Jim la cogió del brazo. Se apresuraron a salir a la calle. Waddle llamó un taxi. Subieron al coche, ordenando al conductor que les llevase al hotel. Por espacio de algunos minutos nadie profirió palabra.

—¿Quién era aquel hombre con monóculo que trajo usted? —preguntó Jim.

—Un oficial alemán… estos mocetones austríacos han perdido completamente la cabeza. Le vi pasar a través de la ventana y salí corriendo en su busca —dijo Waddle.

—¿Cree usted que castigarán a estos hombres? —preguntó Jim.

—No… ahora es la ocasión para que los instintos se desmanden. Nunca lo hubiese creído, si no lo hubiese visto —dijo Waddle.

—Ni yo —repuso Betty—. Creía que los austríacos eran personas civilizadas.

—Lo son… en esto estriba la paradoja —comentó Waddle—. Parece como si un microbio se hubiese infiltrado en su sangre.
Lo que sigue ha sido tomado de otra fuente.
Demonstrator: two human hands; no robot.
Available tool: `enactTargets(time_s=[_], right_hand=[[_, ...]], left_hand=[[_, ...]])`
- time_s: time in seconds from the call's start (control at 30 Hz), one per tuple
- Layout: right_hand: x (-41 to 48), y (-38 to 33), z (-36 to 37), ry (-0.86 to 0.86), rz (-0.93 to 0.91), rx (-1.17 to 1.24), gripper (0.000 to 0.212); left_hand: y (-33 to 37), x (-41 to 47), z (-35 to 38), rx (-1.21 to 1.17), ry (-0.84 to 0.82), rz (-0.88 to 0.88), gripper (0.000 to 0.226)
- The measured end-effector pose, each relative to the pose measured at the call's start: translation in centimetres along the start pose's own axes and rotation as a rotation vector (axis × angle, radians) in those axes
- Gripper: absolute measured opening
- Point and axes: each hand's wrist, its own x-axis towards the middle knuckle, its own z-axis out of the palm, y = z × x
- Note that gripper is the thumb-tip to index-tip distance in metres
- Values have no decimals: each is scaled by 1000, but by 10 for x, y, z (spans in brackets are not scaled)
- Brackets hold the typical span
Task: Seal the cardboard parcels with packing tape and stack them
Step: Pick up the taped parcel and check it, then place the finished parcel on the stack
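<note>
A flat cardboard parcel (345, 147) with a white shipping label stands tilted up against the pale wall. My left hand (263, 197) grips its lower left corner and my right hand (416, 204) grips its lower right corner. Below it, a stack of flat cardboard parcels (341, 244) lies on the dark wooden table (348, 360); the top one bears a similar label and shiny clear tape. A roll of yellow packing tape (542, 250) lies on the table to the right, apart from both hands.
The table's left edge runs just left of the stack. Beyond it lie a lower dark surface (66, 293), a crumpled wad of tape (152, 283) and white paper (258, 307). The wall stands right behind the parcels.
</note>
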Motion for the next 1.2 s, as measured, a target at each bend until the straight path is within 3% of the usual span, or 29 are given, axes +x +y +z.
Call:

Pero ustedes no han experimentado el golpe que he recibido yo.

Miraron a Waddle con aire inquisitivo.

—Conocía a uno de esos hombres… uno que estaba junto a la puerta. Me vio y tuvo la suficiente vergüenza de hacer como si no me viera. Le conozco de niño. Tenía la costumbre de llevarle a montar en los tiovivos del Prater. Se trata del hijo de mi anfitrión, Karl Kummer. ¡Es posible, Karl portándose de tal manera!

Guardaron nuevamente silencio por espacio de unos momentos. El taxi pasaba por Kartnerring, brillantemente iluminado. Betty fue la primera en tomar la palabra.

—Mr. Waddle, quiero hacer algo que estoy seguro que Jim aprobará. Nos arriesgaremos, haciendo lo posible para sacar el niño de Gollwitzer de Austria. Será para mí un placer engañar a los nazis.

—Estoy de acuerdo con Betty. ¡Qué alegría poder chasquear a esos hombres! —exclamó Jim—. La sangre me hervía en las venas de tener que permanecer allí inmóvil.

Waddle tomó la mano de Betty.

—Será una magnífica venganza, querida —dijo Waddle—. Me alegro de que piense así.

Unos minutos más tarde les dejó en el hotel, prometiéndoles ir a buscarles por la mañana. Después regresó lentamente al piso de los Kummer. La visión de Karl mezclado en aquella expedición de castigo contra los judíos fue un severo golpe. Había amado al muchacho. Habían dado juntos deliciosos paseos. Recordaba los emocionantes cuentos que le contaba por la noche, mientras yacían en sus camas y el verano en que le llevó a nadar y recorrer con una embarcación a vela el lago Atter. Karl siempre fue el Adonis de la familia, con su fresca cara juvenil, su pelo rubio y ondulado, su delgado cuerpo de atleta, su habilidad para toda clase de juegos y su alegría contagiosa. Y ahora, creyendo portarse como un hombre, había vestido aquel extraño uniforme. ¿Se debía acaso al espíritu sádico de la raza teutónica? ¿O era algo común en toda la humanidad una vez se quiebran las tradiciones establecidas a costa de tantos esfuerzos? Quizá la civilización no constituía más que una débil costra sobre el volcán de las pasiones humanas.